• **Information provided**:
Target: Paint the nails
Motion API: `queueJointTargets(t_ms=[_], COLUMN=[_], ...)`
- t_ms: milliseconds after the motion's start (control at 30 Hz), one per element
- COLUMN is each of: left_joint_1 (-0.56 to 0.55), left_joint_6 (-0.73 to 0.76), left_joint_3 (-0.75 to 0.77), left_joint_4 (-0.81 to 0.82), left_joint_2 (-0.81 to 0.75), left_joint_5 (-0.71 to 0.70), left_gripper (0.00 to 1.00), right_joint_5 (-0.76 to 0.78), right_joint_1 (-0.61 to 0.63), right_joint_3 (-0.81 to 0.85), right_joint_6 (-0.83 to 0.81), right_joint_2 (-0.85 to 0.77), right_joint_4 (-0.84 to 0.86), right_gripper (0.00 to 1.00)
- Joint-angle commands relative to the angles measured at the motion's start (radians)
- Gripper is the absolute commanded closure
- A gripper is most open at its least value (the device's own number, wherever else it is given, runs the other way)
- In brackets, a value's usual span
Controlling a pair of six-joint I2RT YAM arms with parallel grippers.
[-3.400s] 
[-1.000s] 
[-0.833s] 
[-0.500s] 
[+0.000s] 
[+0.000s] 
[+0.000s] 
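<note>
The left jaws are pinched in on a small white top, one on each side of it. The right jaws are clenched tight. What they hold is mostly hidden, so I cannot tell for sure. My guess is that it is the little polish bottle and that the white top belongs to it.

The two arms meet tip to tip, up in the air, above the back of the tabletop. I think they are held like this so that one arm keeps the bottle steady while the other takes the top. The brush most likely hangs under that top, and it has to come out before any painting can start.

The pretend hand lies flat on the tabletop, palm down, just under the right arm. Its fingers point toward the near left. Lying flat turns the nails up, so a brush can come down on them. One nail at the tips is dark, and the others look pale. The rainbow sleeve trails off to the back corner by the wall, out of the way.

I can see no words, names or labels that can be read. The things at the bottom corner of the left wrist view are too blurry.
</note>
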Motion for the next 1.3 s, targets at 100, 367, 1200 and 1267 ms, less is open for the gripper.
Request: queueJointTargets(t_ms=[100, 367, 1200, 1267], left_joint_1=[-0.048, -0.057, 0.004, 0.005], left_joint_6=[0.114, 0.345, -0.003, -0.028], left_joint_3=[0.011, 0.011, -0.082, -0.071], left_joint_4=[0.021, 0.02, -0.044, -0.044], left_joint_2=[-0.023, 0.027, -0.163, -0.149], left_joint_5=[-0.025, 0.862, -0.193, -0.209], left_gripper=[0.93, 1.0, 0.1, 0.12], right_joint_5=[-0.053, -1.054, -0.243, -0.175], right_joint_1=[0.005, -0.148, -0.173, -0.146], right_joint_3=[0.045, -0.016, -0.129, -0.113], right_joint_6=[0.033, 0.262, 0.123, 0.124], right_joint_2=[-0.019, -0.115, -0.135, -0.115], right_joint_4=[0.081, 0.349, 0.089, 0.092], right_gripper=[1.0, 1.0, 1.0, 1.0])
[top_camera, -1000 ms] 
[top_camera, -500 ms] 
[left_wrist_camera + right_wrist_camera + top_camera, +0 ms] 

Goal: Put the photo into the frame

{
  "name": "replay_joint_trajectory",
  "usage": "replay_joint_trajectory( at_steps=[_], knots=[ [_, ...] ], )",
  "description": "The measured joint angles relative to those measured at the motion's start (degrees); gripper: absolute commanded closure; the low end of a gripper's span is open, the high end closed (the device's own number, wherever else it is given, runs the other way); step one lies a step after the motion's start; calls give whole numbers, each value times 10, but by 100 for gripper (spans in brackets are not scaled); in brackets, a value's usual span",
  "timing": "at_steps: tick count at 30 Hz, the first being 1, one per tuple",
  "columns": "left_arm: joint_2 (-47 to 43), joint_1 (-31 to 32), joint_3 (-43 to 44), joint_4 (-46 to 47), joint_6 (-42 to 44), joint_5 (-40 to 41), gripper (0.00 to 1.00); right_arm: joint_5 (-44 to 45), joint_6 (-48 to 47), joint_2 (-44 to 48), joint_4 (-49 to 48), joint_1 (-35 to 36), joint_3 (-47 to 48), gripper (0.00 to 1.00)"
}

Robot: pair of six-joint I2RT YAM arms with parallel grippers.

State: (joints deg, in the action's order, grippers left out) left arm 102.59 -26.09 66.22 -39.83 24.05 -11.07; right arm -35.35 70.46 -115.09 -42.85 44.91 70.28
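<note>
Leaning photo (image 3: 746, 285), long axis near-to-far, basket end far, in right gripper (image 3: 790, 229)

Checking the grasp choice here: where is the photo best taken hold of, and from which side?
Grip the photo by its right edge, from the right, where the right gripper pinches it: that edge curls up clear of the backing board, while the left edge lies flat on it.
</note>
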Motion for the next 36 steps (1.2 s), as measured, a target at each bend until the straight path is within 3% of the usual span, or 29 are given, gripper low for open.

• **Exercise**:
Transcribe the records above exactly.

• **Final answer**:
Target: Paint the nails
Motion API: `queueJointTargets(t_ms=[_], COLUMN=[_], ...)`
- t_ms: milliseconds after the motion's start (control at 30 Hz), one per element
- COLUMN is each of: left_joint_1 (-0.56 to 0.55), left_joint_6 (-0.73 to 0.76), left_joint_3 (-0.75 to 0.77), left_joint_4 (-0.81 to 0.82), left_joint_2 (-0.81 to 0.75), left_joint_5 (-0.71 to 0.70), left_gripper (0.00 to 1.00), right_joint_5 (-0.76 to 0.78), right_joint_1 (-0.61 to 0.63), right_joint_3 (-0.81 to 0.85), right_joint_6 (-0.83 to 0.81), right_joint_2 (-0.85 to 0.77), right_joint_4 (-0.84 to 0.86), right_gripper (0.00 to 1.00)
- Joint-angle commands relative to the angles measured at the motion's start (radians)
- Gripper is the absolute commanded closure
- A gripper is most open at its least value (the device's own number, wherever else it is given, runs the other way)
- In brackets, a value's usual span
Controlling a pair of six-joint I2RT YAM arms with parallel grippers.
[-3.400s] 
[-1.000s] 
[-0.833s] 
[-0.500s] 
[+0.000s] 
[+0.000s] 
[+0.000s] 
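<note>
The left jaws are pinched in on a small white top, one on each side of it. The right jaws are clenched tight. What they hold is mostly hidden, so I cannot tell for sure. My guess is that it is the little polish bottle and that the white top belongs to it.

The two arms meet tip to tip, up in the air, above the back of the tabletop. I think they are held like this so that one arm keeps the bottle steady while the other takes the top. The brush most likely hangs under that top, and it has to come out before any painting can start.

The pretend hand lies flat on the tabletop, palm down, just under the right arm. Its fingers point toward the near left. Lying flat turns the nails up, so a brush can come down on them. One nail at the tips is dark, and the others look pale. The rainbow sleeve trails off to the back corner by the wall, out of the way.

I can see no words, names or labels that can be read. The things at the bottom corner of the left wrist view are too blurry.
</note>
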Motion for the next 1.3 s, targets at 100, 367, 1200 and 1267 ms, less is open for the gripper.
Request: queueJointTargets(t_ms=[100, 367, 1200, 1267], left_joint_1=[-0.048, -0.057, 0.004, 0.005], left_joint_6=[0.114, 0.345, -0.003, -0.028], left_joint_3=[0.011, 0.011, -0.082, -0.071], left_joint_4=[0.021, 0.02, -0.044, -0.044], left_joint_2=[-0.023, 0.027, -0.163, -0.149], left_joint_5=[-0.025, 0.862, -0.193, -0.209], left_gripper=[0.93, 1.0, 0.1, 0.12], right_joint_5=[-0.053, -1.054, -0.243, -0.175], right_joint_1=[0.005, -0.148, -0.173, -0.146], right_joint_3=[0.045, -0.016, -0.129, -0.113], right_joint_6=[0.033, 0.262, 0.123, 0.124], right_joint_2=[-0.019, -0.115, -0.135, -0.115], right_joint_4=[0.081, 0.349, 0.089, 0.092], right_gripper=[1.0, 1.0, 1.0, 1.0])
[top_camera, -1000 ms] 
[top_camera, -500 ms] 
[left_wrist_camera + right_wrist_camera + top_camera, +0 ms] 

Goal: Put the photo into the frame

{
  "name": "replay_joint_trajectory",
  "usage": "replay_joint_trajectory( at_steps=[_], knots=[ [_, ...] ], )",
  "description": "The measured joint angles relative to those measured at the motion's start (degrees); gripper: absolute commanded closure; the low end of a gripper's span is open, the high end closed (the device's own number, wherever else it is given, runs the other way); step one lies a step after the motion's start; calls give whole numbers, each value times 10, but by 100 for gripper (spans in brackets are not scaled); in brackets, a value's usual span",
  "timing": "at_steps: tick count at 30 Hz, the first being 1, one per tuple",
  "columns": "left_arm: joint_2 (-47 to 43), joint_1 (-31 to 32), joint_3 (-43 to 44), joint_4 (-46 to 47), joint_6 (-42 to 44), joint_5 (-40 to 41), gripper (0.00 to 1.00); right_arm: joint_5 (-44 to 45), joint_6 (-48 to 47), joint_2 (-44 to 48), joint_4 (-49 to 48), joint_1 (-35 to 36), joint_3 (-47 to 48), gripper (0.00 to 1.00)"
}

Robot: pair of six-joint I2RT YAM arms with parallel grippers.

State: (joints deg, in the action's order, grippers left out) left arm 102.59 -26.09 66.22 -39.83 24.05 -11.07; right arm -35.35 70.46 -115.09 -42.85 44.91 70.28
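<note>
Leaning photo (image 3: 746, 285), long axis near-to-far, basket end far, in right gripper (image 3: 790, 229)

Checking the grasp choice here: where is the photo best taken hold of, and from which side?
Grip the photo by its right edge, from the right, where the right gripper pinches it: that edge curls up clear of the backing board, while the left edge lies flat on it.
</note>
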Motion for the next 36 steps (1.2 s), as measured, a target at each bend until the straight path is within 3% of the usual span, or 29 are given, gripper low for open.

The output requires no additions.